[Data items]
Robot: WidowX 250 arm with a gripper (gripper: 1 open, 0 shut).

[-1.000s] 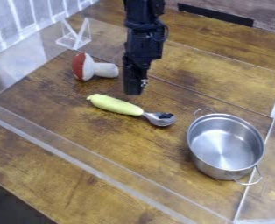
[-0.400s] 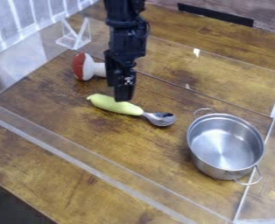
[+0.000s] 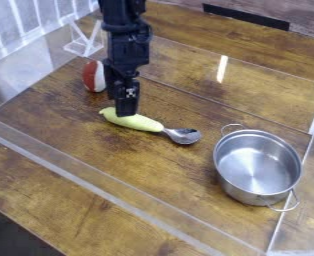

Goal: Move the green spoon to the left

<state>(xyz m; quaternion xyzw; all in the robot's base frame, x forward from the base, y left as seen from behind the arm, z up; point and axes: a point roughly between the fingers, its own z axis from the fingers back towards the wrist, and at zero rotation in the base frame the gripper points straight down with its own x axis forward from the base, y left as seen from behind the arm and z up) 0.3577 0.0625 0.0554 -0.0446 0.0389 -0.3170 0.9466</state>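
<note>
The green spoon (image 3: 136,121) lies flat on the wooden table, its yellow-green handle pointing left and its silver bowl (image 3: 184,136) to the right. My gripper (image 3: 124,108) points straight down just above the left end of the handle. A thin pale gap shows between its dark fingers (image 3: 117,101), so it is open and holds nothing. Whether the fingertips touch the handle I cannot tell.
A red-and-white mushroom toy (image 3: 94,75) lies just behind the gripper, partly hidden by it. A round steel pot (image 3: 257,166) stands at the right. Clear plastic walls (image 3: 66,170) fence the table, and a clear stand (image 3: 84,40) is at the back left.
The arm has moved left in the picture, from over the spoon's middle to over the handle's left end. Its fingers have parted. The spoon has not moved.
</note>
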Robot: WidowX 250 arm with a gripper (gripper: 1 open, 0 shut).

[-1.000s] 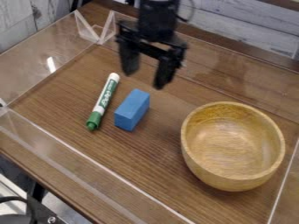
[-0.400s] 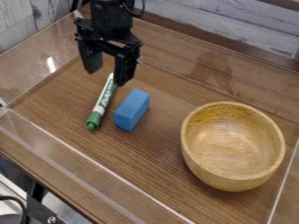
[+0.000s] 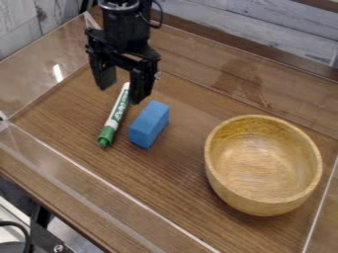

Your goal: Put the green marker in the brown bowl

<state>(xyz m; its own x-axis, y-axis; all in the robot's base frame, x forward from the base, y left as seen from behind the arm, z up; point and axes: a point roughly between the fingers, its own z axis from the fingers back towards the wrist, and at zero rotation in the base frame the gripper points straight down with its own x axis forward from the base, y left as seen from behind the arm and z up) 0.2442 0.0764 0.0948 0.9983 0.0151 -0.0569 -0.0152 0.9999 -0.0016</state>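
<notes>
Nearest, well out in front of the claw (image 3: 126, 79) and over toward the picture's left edge, a black cable (image 3: 19, 225) curves in the corner. The bowl (image 3: 263, 166) also sits on the near side of the claw, well apart from it toward the picture's right; its light wood inside shows nothing in it. Closer to the claw lies the marker (image 3: 115, 119), on the table (image 3: 158, 188) with its green cap pointing away from the claw toward the camera. Its white barrel slants back and slightly right, so the far end comes up between the claw's fingertips as the camera sees it. The blue block (image 3: 149, 125) lies just beside the marker, on the bowl's side, also nearer the camera than the claw. The claw itself is wide, one finger to each side of the marker's far end, holding nothing. How high its tips are above the table I cannot tell. Behind it rises the dark arm (image 3: 126, 14).
</notes>
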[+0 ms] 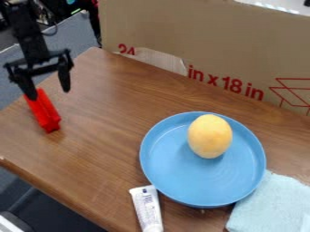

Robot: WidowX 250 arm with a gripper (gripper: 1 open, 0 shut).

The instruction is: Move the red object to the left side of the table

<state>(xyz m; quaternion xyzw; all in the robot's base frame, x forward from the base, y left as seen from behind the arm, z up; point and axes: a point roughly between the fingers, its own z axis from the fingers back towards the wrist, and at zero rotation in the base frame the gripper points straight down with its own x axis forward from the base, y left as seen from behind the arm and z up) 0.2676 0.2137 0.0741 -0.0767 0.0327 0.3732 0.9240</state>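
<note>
Judging by how things lie now, the job looks all but finished: the red object [43, 111] rests on the table [115, 136] at its left side, close to the rounded edge, well apart from the blue plate [162, 172] with the yellow fruit [209, 136] on it, and from the white tube [147, 208] near the front; the gripper [47, 89] hangs over the far end of the red object with its fingers spread wide, one to each side, gripping nothing, so the block seems to bear its own weight on the wood; whether a fingertip brushes it is too small to tell; the pale blue cloth [270, 207] lies at the near right and the cardboard box [206, 50] stands along the far side, and neither seems to have any part in what the task asks; placing and letting go both look done, and what is left, as far as I can judge, is only for the arm to lift straight up and clear off without nudging the block, since it sits near enough to the left edge that a careless sideways knock could tip it over
</note>
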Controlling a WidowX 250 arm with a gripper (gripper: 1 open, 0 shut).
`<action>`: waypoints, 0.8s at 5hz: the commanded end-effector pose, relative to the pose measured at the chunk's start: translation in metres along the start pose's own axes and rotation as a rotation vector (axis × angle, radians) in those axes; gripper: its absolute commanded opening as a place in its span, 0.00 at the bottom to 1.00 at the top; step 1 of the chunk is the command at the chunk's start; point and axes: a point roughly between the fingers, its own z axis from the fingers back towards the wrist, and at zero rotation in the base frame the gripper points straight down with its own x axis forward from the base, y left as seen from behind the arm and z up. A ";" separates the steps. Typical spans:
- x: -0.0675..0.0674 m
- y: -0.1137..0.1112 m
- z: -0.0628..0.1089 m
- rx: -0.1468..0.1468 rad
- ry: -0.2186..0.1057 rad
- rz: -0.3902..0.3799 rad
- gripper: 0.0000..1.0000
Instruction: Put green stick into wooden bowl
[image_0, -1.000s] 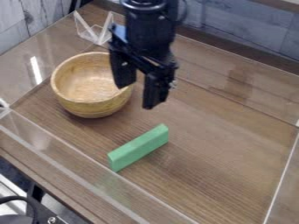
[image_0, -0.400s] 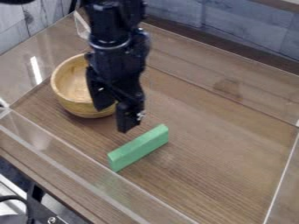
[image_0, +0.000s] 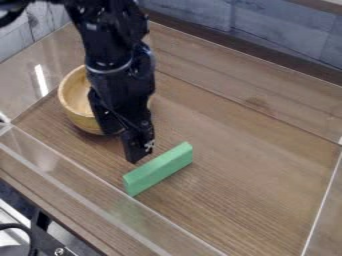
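The green stick (image_0: 159, 167) lies flat on the dark wooden table, slanting from lower left to upper right. My black gripper (image_0: 130, 138) points down just to the upper left of it, its jaws open and empty, one fingertip (image_0: 138, 149) hanging close to the stick's left half without gripping it. The wooden bowl (image_0: 80, 98) stands behind and to the left, partly hidden by the arm; what shows of its inside is empty.
A clear plastic wall (image_0: 80, 205) runs along the front and left sides of the table. A tiled wall rises at the back. Bare wooden table (image_0: 254, 130) stretches to the right of the stick.
The arm has swung leftward and downward, from over the table's middle beside the bowl to low beside the stick. The jaws stay open. Stick and bowl have not moved.
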 end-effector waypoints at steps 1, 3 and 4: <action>0.007 -0.005 -0.008 0.005 -0.037 -0.001 1.00; 0.015 0.001 -0.037 0.002 -0.066 0.027 1.00; 0.018 0.003 -0.048 -0.002 -0.069 0.034 1.00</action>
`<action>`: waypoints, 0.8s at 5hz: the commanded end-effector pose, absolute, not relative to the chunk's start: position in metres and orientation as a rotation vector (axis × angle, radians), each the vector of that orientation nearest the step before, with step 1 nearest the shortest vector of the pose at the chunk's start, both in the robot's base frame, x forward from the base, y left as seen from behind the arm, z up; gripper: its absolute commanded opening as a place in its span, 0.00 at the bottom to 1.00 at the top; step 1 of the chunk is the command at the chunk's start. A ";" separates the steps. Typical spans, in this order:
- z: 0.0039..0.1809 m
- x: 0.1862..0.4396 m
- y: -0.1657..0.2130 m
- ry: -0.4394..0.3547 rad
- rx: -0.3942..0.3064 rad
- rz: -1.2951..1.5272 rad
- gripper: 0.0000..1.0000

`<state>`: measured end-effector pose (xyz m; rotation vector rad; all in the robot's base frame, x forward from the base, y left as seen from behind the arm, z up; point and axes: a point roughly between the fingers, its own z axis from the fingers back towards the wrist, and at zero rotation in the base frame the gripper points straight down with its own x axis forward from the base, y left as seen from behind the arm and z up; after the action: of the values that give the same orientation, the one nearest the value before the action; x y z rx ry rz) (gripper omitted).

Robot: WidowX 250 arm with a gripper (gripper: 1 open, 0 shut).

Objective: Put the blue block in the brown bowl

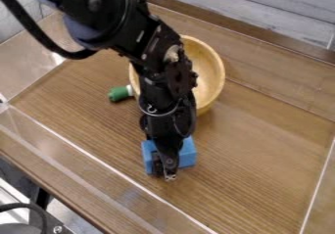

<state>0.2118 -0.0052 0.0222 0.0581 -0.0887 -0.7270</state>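
Blue block (pixel 186 154) is on the wooden bench (pixel 249 160), partly hidden behind the gripper (pixel 167 167). The gripper is closed, pointing down at the block; I cannot tell if it grips it. Brown bowl (pixel 207 70) is behind the arm.

I am looking over every surface here, and no text, label, brand, number or sign is showing itself clearly enough for reading.
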 end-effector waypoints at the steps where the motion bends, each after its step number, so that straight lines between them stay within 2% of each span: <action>1: 0.032 0.225 -0.003 -0.138 0.072 -0.718 0.00; 4: 0.034 0.226 0.000 -0.139 0.067 -0.721 0.00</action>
<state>0.2109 -0.0010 0.0223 0.0474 -0.0831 -0.7297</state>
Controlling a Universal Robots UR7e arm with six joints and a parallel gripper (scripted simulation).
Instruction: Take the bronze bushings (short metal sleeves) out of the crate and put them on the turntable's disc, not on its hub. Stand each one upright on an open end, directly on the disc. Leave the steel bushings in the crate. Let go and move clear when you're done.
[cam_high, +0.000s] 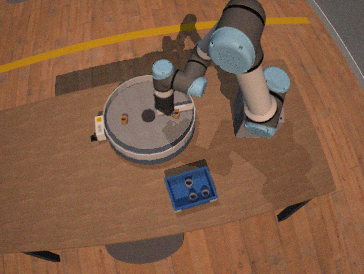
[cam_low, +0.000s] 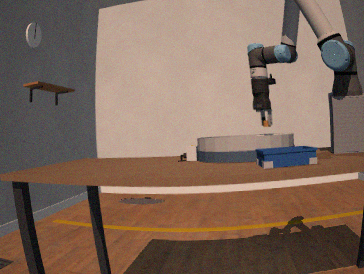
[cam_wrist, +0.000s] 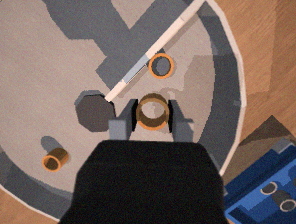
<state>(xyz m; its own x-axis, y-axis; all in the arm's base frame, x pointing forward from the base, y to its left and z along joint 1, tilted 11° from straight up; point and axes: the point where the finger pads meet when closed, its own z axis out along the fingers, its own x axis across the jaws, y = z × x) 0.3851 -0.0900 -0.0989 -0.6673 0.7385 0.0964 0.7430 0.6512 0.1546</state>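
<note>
The black two-finger gripper (cam_high: 164, 112) (cam_low: 266, 121) (cam_wrist: 152, 109), its fingers hidden from the top, clamps an orange-bronze cylindrical metal bushing (cam_low: 266, 123) (cam_wrist: 152, 125), jaws partly open.

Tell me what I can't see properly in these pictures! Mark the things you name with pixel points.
- The two bronze bushings standing on the disc (cam_high: 116, 102) (cam_wrist: 30, 80): exterior view, hidden behind the turntable's rim (cam_low: 240, 142).
- Insides of the blue crate (cam_high: 180, 192): exterior view, hidden by its wall.
- The whole crate: wrist view, cut off by the edge.
- Clock (cam_low: 34, 35) numbers: exterior view, too small.
</note>
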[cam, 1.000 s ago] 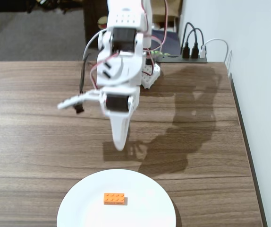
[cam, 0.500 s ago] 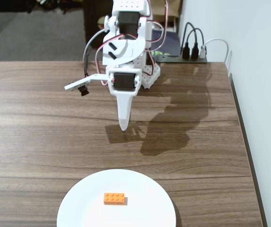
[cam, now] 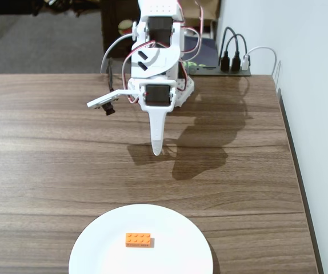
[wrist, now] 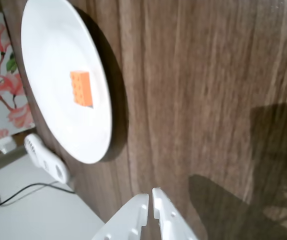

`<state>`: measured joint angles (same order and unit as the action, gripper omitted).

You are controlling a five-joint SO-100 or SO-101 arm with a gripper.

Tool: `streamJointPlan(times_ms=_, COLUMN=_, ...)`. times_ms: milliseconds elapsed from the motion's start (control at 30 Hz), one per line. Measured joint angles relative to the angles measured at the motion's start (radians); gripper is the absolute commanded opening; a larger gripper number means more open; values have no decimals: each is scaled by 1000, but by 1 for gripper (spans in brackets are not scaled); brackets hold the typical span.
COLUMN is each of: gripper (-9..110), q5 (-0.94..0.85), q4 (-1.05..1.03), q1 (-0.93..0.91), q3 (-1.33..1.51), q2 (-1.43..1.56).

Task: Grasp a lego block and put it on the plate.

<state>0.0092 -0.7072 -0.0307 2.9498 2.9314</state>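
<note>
Placement step judged complete; retreat or idle phase in hand.

Lego block [cam: 138, 240]: orange, studs up, flat on the plate [cam: 95, 245], close to the plate's centre. Confirmed in the wrist view, block [wrist: 81, 88] on the white plate [wrist: 48, 45], touching nothing else.

Gripper [cam: 158, 149]: pointed down over bare wooden surface [cam: 44, 154], well apart from the plate, on the side nearer the arm base. Fingers [wrist: 138, 212] nearly closed in the wrist view, only a thin slit between the tips, nothing held. Tips appear clear of the surface, with a shadow cast just beside them in the fixed view.

Next move, as a judgement: none required on the block. Only a return to a rest pose near the base, kept clear of the cables [cam: 232, 48] and power strip [cam: 227, 69] at the far edge of the surface. For a repeat cycle: fingers to be opened first, then brought down over the block across its narrow sides, and closed.
</note>
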Motion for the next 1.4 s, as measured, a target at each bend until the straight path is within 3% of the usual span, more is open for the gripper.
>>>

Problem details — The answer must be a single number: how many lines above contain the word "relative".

Reply — 3